Enfin, si un responsable de traitement souhaite utiliser des données personnelles collectées par un partenaire commercial, il lui sera nécessaire de recueillir au préalable le consentement des personnes concernées dûment informées et de conserver une preuve de ce consentement[vi].
- Durée de conservation des données
Selon le RGPD, la durée de conservation doit être limitée au strict minimum[vii] et ne doit pas excéder celle nécessaire au regard des finalités pour lesquelles les données sont traitées[viii]. En pratique, il s’agira donc de déterminer la durée de conservation de chaque type de traitement et non de l’ensemble des données d’une personne dans la mesure où une même donnée peut être utilisée pour plusieurs finalités.
En l’absence de précision du règlement européen, le responsable de traitement pourra s’appuyer sur les normes législatives ou réglementaires et les délibérations de la CNIL afin de fixer des durées de traitements adéquates et conformes.

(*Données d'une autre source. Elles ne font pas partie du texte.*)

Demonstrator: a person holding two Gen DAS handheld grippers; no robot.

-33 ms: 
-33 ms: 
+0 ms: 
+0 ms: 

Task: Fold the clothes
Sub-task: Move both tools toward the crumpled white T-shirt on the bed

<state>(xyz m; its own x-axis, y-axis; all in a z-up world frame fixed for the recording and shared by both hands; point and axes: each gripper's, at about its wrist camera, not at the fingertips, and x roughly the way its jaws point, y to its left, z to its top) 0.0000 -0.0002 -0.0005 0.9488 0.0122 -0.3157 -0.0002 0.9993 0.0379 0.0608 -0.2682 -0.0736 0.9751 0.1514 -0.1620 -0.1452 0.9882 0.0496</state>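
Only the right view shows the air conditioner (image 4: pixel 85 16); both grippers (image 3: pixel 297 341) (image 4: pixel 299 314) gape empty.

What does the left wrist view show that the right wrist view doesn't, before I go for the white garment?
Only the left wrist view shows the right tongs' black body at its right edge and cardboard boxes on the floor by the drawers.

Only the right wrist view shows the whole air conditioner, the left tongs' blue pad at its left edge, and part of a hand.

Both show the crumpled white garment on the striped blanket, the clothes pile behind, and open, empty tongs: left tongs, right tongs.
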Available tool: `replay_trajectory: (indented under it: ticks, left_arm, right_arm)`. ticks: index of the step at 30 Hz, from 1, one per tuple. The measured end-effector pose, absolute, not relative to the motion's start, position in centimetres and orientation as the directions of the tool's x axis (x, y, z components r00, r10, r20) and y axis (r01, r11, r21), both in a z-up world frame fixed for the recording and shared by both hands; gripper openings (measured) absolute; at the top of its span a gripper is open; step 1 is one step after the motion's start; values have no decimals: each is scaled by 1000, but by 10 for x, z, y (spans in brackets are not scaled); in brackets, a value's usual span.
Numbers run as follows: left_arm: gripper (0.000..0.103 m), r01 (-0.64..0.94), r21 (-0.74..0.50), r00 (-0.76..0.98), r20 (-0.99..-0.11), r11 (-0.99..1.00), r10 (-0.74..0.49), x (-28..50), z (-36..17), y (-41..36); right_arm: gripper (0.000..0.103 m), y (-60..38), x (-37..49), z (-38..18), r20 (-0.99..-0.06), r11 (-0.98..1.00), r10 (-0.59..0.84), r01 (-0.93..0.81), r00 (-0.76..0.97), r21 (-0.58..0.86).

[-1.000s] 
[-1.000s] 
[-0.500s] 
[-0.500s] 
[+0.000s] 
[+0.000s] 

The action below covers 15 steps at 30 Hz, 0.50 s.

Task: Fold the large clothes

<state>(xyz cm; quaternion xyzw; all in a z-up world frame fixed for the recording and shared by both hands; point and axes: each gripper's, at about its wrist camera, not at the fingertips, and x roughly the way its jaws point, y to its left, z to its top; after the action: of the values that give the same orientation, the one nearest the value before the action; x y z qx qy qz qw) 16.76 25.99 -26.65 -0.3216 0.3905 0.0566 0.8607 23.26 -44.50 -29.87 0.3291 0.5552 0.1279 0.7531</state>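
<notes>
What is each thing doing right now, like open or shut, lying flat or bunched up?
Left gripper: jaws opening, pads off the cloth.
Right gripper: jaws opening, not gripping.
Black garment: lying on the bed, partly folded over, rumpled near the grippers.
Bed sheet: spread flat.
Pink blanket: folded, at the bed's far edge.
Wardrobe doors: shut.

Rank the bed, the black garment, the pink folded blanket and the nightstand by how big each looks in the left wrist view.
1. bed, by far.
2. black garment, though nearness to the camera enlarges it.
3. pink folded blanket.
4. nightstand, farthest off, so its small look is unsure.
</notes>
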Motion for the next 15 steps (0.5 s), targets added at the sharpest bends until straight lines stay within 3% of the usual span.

En vertu d’une délibération du 21 juillet 2016, les données personnelles relatives aux clients ne peuvent être conservées au-delà de la durée strictement nécessaire à la gestion de la relation commerciale. Elles feront ensuite l’objet d’un archivage intermédiaire à titre de preuve jusqu’à la fin du délai de prescription légale.
Cependant, la CNIL a précisé dans ses lignes directrices actualisées de novembre 2022 que les données relatives aux prospects non clients peuvent être conservées pendant un délai de trois ans à compter de leur collecte ou du dernier contact émanant du prospect.
Passé ce délai, le responsable de traitement sera autorisé à reprendre contact avec la personne concernée afin de savoir si elle souhaite continuer à recevoir des sollicitations commerciales. En l’absence de réponse positive et explicite de cette personne, les données devront être supprimées ou archivées[ix].
Enfin, conformément à l’article L233-22 du code de commerce, les pièces comptables telles que les factures doivent être conservées pendant une durée de dix ans à compter de la clôture de l’exercice.
[i] Règlement (UE) 2016/679 du 27 avril 2016 relatif à la protection des personnes physiques à l’égard du traitement des données à caractère personnel et à la libre circulation de ces données, et abrogeant la directive 95/46/CE, art. 5.1 b).
[ii] Règlement (UE) 2016/679 du 27 avril 2016 relatif à la protection des personnes physiques à l’égard du traitement des données à caractère personnel et à la libre circulation de ces données, et abrogeant la directive 95/46/CE, considérant 171.
[iii] Règlement (UE) 2016/679 du 27 avril 2016 relatif à la protection des personnes physiques à l’égard du traitement des données à caractère personnel et à la libre circulation de ces données, et abrogeant la directive 95/46/CE, art. 4 11).
[iv] Règlement (UE) 2016/679 du 27 avril 2016 relatif à la protection des personnes physiques à l’égard du traitement des données à caractère personnel et à la libre circulation de ces données, et abrogeant la directive 95/46/CE, art. 4 7).
[v] CNIL, La prospection commerciale par courrier électronique, 28 décembre 2018 : https://www.cnil.fr/fr/la-prospection-commerciale-par-courrier-electronique.
[vi] Règlement (UE) 2016/679 du 27 avril 2016 relatif à la protection des personnes physiques à l’égard du traitement des données à caractère personnel et à la libre circulation de ces données, et abrogeant la directive 95/46/CE, art. 7.
[vii] Règlement (UE) 2016/679 du 27 avril 2016 relatif à la protection des personnes physiques à l’égard du traitement des données à caractère personnel et à la libre circulation de ces données, et abrogeant la directive 95/46/CE, considérant 39.
[viii] Règlement (UE) 2016/679 du 27 avril 2016 relatif à la protection des personnes physiques à l’égard du traitement des données à caractère personnel et à la libre circulation de ces données, et abrogeant la directive 95/46/CE, art. 5.1 e).
[ix] Délibération n°2016-264 du 21 juillet 2016 portant modification d’une norme simplifiée concernant les traitements automatisés de données à caractère personnel relatifs à la gestion de clients et de prospects (NS-048), art. 5.